Brief:
Using the entries that follow, write out the line containing "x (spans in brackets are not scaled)", the line containing "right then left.", and every line between them, exactly and nothing else.

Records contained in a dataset
==*==

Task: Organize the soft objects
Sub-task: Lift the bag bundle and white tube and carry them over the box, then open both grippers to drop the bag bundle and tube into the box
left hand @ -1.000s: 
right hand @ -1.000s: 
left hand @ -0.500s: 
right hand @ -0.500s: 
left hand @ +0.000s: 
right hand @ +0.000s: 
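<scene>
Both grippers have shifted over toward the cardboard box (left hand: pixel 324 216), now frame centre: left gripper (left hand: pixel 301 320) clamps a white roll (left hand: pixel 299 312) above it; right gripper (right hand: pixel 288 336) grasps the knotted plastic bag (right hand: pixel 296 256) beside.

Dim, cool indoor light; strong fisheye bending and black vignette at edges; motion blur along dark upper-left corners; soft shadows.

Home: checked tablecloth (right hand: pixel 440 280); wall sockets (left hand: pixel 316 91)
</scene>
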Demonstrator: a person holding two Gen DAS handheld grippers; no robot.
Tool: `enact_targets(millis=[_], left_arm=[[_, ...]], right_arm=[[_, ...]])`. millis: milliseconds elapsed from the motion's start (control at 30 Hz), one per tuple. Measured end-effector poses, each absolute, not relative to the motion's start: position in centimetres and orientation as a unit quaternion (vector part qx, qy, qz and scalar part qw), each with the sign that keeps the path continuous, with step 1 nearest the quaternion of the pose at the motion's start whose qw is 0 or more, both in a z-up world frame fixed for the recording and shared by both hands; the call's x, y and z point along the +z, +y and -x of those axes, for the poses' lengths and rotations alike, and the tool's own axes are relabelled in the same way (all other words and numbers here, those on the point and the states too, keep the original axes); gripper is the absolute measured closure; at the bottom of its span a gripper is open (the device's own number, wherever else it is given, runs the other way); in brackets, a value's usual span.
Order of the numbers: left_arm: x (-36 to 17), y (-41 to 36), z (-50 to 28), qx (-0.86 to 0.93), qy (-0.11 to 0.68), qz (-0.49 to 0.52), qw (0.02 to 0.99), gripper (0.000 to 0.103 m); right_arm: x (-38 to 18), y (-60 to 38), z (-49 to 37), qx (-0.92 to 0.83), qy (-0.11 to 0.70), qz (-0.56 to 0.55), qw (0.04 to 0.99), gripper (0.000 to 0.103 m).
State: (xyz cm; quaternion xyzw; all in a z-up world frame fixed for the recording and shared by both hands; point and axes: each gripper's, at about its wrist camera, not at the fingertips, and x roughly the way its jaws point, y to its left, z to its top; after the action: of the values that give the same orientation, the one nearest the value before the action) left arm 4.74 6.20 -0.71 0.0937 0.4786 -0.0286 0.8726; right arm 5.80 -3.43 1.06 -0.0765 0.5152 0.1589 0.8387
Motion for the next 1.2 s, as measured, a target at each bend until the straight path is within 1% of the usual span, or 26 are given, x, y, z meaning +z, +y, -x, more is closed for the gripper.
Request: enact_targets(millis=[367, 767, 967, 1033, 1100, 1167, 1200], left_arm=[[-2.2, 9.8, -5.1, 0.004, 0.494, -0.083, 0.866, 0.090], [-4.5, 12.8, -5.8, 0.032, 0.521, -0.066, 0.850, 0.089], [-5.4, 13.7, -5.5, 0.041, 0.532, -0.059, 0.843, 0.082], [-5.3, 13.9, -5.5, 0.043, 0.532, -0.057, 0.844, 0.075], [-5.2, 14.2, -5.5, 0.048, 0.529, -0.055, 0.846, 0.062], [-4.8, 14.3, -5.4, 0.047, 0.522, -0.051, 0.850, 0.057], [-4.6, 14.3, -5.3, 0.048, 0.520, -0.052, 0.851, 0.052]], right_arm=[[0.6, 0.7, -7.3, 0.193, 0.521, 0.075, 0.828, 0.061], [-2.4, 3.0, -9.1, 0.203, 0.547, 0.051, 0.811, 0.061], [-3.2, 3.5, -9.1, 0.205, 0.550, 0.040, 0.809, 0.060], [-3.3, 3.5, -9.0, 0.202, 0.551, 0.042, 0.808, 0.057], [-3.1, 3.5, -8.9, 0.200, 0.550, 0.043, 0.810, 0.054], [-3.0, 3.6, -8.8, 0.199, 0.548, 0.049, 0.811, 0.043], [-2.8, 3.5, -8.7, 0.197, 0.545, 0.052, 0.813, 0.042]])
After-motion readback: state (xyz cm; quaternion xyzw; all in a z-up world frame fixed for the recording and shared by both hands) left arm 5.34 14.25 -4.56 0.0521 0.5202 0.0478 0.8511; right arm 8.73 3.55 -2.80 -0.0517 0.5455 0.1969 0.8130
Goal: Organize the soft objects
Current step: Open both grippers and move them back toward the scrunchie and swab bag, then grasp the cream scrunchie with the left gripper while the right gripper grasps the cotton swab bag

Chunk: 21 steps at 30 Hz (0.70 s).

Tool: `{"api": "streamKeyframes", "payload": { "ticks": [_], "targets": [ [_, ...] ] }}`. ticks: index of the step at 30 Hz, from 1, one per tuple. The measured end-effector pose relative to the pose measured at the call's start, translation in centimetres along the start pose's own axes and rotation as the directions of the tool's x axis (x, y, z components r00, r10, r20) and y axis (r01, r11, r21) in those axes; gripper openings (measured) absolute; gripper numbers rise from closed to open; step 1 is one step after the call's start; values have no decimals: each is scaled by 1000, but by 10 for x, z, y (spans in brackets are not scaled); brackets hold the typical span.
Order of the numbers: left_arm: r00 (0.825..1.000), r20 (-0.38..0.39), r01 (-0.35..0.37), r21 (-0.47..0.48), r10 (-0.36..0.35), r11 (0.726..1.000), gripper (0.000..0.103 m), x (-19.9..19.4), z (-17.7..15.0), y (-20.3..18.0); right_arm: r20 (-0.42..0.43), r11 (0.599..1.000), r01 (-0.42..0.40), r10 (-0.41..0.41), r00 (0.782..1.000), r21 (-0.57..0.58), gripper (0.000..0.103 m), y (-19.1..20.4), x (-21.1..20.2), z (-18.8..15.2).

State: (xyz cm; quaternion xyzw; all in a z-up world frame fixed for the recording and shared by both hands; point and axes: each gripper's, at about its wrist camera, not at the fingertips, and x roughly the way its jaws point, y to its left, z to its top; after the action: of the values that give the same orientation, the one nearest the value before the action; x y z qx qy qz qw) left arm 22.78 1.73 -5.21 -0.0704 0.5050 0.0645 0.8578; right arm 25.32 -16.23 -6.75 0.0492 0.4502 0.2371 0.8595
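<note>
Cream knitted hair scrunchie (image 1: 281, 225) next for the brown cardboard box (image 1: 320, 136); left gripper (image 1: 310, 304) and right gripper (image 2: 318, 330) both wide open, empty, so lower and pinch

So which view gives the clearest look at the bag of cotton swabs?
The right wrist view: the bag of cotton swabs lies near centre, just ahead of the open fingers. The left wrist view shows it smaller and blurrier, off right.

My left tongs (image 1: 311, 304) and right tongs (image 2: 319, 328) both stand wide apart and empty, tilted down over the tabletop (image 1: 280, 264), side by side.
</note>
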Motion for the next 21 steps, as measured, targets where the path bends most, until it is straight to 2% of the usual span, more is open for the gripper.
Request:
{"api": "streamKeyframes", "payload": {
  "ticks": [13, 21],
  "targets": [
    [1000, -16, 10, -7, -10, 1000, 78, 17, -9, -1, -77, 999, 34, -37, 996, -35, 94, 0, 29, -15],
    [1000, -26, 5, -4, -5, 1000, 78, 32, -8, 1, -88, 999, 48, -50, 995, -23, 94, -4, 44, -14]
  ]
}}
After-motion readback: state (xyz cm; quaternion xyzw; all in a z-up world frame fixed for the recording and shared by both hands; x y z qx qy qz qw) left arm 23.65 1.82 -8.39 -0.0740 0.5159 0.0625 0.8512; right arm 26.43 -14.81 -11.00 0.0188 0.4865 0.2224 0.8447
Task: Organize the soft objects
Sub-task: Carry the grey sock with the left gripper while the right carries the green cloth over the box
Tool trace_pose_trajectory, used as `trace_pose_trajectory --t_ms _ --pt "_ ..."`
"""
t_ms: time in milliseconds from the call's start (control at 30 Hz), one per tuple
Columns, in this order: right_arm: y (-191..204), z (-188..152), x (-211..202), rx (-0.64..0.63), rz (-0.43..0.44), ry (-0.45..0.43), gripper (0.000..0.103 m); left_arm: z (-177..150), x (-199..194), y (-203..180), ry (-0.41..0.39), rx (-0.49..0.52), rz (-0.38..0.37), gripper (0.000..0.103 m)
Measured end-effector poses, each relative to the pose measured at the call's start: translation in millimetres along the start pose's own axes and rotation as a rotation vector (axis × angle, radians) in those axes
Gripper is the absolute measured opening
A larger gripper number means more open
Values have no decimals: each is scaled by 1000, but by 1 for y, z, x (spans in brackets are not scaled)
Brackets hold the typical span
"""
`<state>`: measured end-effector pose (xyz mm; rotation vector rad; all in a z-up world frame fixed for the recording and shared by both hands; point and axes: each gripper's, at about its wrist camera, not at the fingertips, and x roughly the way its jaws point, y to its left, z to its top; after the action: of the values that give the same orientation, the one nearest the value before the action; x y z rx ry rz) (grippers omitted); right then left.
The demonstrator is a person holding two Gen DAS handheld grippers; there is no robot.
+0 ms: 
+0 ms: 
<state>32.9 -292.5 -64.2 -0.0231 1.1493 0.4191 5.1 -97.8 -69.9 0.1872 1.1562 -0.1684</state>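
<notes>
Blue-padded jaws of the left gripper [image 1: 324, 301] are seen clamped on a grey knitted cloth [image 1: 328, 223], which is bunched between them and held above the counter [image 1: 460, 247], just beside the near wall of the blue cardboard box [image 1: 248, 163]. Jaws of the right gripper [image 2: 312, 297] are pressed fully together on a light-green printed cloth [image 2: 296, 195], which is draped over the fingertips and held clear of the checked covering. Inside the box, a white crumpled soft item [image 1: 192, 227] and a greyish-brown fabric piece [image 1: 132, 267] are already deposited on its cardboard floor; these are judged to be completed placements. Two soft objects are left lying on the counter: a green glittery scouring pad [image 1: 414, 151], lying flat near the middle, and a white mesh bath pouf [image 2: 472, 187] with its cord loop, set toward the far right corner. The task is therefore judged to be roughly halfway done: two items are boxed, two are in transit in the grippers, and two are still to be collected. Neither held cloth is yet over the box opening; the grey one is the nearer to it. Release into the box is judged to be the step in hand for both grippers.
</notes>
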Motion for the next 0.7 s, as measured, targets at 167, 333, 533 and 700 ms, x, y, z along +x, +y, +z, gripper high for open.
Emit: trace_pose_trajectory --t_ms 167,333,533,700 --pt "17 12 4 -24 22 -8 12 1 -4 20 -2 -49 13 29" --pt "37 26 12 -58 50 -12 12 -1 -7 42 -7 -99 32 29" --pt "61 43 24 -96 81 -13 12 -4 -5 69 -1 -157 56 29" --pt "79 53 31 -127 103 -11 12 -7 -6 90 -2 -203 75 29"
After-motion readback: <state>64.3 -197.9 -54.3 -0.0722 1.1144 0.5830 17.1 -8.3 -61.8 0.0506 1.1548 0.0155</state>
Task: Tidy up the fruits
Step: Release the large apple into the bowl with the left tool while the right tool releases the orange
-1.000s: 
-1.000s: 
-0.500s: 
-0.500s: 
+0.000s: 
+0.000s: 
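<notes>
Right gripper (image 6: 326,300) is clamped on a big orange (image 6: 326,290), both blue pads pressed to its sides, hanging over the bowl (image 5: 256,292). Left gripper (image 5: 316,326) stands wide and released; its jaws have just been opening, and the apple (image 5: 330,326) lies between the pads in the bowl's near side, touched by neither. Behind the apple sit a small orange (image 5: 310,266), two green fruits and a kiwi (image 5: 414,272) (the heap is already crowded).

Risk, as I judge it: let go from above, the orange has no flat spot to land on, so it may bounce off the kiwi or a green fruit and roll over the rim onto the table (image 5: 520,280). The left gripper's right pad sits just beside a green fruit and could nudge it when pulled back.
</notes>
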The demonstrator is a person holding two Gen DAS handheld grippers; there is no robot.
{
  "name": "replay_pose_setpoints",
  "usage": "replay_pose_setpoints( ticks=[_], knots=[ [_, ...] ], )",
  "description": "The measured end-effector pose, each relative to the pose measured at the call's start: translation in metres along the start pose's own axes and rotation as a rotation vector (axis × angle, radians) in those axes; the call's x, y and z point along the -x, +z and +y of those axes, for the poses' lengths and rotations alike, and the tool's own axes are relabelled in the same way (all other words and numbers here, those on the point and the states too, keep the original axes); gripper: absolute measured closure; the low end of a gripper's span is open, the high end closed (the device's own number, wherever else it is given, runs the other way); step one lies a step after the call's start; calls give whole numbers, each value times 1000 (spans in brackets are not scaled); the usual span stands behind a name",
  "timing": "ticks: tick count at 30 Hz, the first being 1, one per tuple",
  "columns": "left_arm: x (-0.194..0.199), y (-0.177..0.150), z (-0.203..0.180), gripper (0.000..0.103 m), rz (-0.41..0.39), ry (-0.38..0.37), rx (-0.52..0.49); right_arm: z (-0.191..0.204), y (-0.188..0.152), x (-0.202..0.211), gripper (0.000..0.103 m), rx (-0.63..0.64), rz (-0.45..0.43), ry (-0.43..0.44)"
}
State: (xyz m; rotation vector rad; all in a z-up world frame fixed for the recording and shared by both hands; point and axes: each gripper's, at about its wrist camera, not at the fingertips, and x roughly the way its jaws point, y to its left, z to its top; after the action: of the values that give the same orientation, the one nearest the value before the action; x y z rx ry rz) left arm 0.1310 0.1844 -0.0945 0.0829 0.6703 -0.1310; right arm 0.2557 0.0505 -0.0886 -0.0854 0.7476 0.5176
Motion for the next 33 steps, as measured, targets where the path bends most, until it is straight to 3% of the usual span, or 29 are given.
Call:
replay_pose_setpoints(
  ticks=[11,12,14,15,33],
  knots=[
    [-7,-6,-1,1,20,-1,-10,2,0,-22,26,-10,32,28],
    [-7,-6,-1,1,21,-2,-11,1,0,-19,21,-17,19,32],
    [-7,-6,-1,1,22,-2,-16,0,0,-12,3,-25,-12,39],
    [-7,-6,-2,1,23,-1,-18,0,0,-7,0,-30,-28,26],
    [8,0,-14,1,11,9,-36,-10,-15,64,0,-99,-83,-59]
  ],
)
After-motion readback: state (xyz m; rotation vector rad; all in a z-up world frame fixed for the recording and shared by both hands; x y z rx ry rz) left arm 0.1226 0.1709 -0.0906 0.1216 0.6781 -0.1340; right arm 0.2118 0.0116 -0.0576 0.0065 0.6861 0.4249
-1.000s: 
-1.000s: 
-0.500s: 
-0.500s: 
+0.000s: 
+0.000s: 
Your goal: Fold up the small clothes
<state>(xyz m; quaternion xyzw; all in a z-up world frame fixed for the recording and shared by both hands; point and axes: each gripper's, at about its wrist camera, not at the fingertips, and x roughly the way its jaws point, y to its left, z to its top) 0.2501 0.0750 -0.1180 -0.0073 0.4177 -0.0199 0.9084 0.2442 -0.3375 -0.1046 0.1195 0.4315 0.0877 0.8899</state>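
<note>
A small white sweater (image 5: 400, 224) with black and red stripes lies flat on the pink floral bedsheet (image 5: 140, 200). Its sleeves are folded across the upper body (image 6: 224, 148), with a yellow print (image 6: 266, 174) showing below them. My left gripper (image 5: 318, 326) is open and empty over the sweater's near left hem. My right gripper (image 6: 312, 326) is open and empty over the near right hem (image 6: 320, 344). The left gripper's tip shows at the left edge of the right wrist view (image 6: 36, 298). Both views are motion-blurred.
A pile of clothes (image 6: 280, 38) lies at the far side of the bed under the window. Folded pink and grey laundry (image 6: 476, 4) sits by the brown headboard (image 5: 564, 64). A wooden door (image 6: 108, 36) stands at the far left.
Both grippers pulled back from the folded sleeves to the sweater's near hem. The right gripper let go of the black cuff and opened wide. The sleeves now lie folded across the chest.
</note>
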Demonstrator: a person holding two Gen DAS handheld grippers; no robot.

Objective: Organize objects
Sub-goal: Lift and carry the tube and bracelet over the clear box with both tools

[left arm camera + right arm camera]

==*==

Reply to the exercise:
Values have no decimals: each is scaled by 1000, but by 1 for y, z, x (spans in brackets are not scaled)
Brackets hold the typical span
"""
`<state>`: measured end-effector pose (xyz mm; rotation vector rad; all in a z-up world frame fixed for the recording and shared by both hands; point and axes: each gripper's, at about its wrist camera, not at the fingertips, and x roughly the way its jaws point, y to its left, z to its top; after the action: of the values that give the same orientation, the one nearest the value before the action; x y z rx ry rz) (grippers omitted); right then left.

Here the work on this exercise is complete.